Work to be completed
Print each line of the listing once more, precisely as given.
★ ★ ★ ★
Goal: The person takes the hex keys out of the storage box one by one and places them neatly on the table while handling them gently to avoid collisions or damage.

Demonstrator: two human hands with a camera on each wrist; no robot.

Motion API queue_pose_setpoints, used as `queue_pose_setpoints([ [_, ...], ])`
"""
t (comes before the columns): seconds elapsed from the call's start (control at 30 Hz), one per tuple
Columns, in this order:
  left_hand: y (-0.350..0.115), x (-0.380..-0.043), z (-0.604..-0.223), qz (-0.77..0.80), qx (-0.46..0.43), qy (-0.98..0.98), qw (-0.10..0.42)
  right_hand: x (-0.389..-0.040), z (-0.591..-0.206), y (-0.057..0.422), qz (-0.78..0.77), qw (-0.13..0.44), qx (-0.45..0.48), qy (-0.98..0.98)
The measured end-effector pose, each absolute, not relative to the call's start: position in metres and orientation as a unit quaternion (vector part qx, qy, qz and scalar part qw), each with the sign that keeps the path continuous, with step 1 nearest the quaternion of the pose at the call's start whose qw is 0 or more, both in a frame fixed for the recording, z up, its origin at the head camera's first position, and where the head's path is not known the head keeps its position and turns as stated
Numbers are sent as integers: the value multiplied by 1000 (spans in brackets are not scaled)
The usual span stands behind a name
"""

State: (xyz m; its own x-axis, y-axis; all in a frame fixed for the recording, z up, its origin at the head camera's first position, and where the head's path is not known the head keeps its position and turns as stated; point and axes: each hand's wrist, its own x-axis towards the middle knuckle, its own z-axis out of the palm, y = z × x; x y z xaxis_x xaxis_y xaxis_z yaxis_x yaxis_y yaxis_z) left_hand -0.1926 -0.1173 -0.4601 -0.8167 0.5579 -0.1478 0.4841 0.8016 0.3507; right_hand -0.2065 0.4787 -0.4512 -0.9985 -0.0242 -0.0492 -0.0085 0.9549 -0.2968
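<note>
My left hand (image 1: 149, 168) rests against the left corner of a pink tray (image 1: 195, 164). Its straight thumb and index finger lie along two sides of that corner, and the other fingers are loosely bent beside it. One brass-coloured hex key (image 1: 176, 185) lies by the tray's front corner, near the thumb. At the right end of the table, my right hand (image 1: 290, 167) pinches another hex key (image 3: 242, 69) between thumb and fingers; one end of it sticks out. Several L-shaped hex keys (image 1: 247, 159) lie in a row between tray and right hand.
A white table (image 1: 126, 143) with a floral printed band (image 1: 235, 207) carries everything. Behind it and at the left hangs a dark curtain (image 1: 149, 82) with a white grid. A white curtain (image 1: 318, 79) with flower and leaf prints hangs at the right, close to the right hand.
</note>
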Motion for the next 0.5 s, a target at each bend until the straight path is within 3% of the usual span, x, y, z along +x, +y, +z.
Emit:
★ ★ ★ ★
Output for this task
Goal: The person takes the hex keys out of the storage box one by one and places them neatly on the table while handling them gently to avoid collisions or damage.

Demonstrator: two human hands with a camera on each wrist; no robot.

Motion API queue_pose_setpoints, used as `queue_pose_setpoints([ [_, ...], ])`
"""
t (comes before the columns): seconds elapsed from the call's start (control at 30 Hz), one per tuple
Columns, in this order:
  left_hand: y (-0.350..0.115), x (-0.380..-0.043), z (-0.604..-0.223), qz (-0.77..0.80), qx (-0.46..0.43), qy (-0.98..0.98), qw (-0.10..0.42)
  right_hand: x (-0.389..-0.040), z (-0.591..-0.206), y (-0.057..0.422), qz (-0.78..0.77), qw (-0.13..0.44), qx (-0.45..0.48), qy (-0.98..0.98)
The measured end-effector pose, each absolute, not relative to the call's start: position in metres and orientation as a unit quaternion (vector part qx, qy, qz and scalar part qw), each with the sign that keeps the path continuous, with step 1 nearest the quaternion of the pose at the call's start whose qw is 0 or more, both in a frame fixed for the recording, z up, its origin at the head camera's first position, and where the head's path is not known the head keeps its position and turns as stated
Numbers are sent as integers: the value multiplied by 1000 (spans in brackets are not scaled)
The usual span stands behind a name
"""

State: (xyz m; its own x-axis, y-axis; all in a frame fixed for the recording, z up, its origin at the head camera's first position, and where the head's path is not known the head keeps its position and turns as stated; point and axes: each hand's wrist, its own x-axis towards the middle knuckle, its own z-axis out of the palm, y = z × x; x y z xaxis_x xaxis_y xaxis_z yaxis_x yaxis_y yaxis_z) left_hand -0.1926 -0.1173 -0.4601 -0.8167 0.5579 -0.1478 0.4841 0.8016 0.3507; right_hand -0.2065 0.4787 -0.4512 -0.9985 -0.0242 -0.0492 -0.0085 0.9549 -0.2968
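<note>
My left hand (image 1: 149, 168) rests against the left corner of a pink tray (image 1: 195, 164). Its straight thumb and index finger lie along two sides of that corner, and the other fingers are loosely bent beside it. One brass-coloured hex key (image 1: 176, 185) lies by the tray's front corner, near the thumb. At the right end of the table, my right hand (image 1: 290, 167) pinches another hex key (image 3: 242, 69) between thumb and fingers; one end of it sticks out. Several L-shaped hex keys (image 1: 247, 159) lie in a row between tray and right hand.
A white table (image 1: 126, 143) with a floral printed band (image 1: 235, 207) carries everything. Behind it and at the left hangs a dark curtain (image 1: 149, 82) with a white grid. A white curtain (image 1: 318, 79) with flower and leaf prints hangs at the right, close to the right hand.
</note>
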Motion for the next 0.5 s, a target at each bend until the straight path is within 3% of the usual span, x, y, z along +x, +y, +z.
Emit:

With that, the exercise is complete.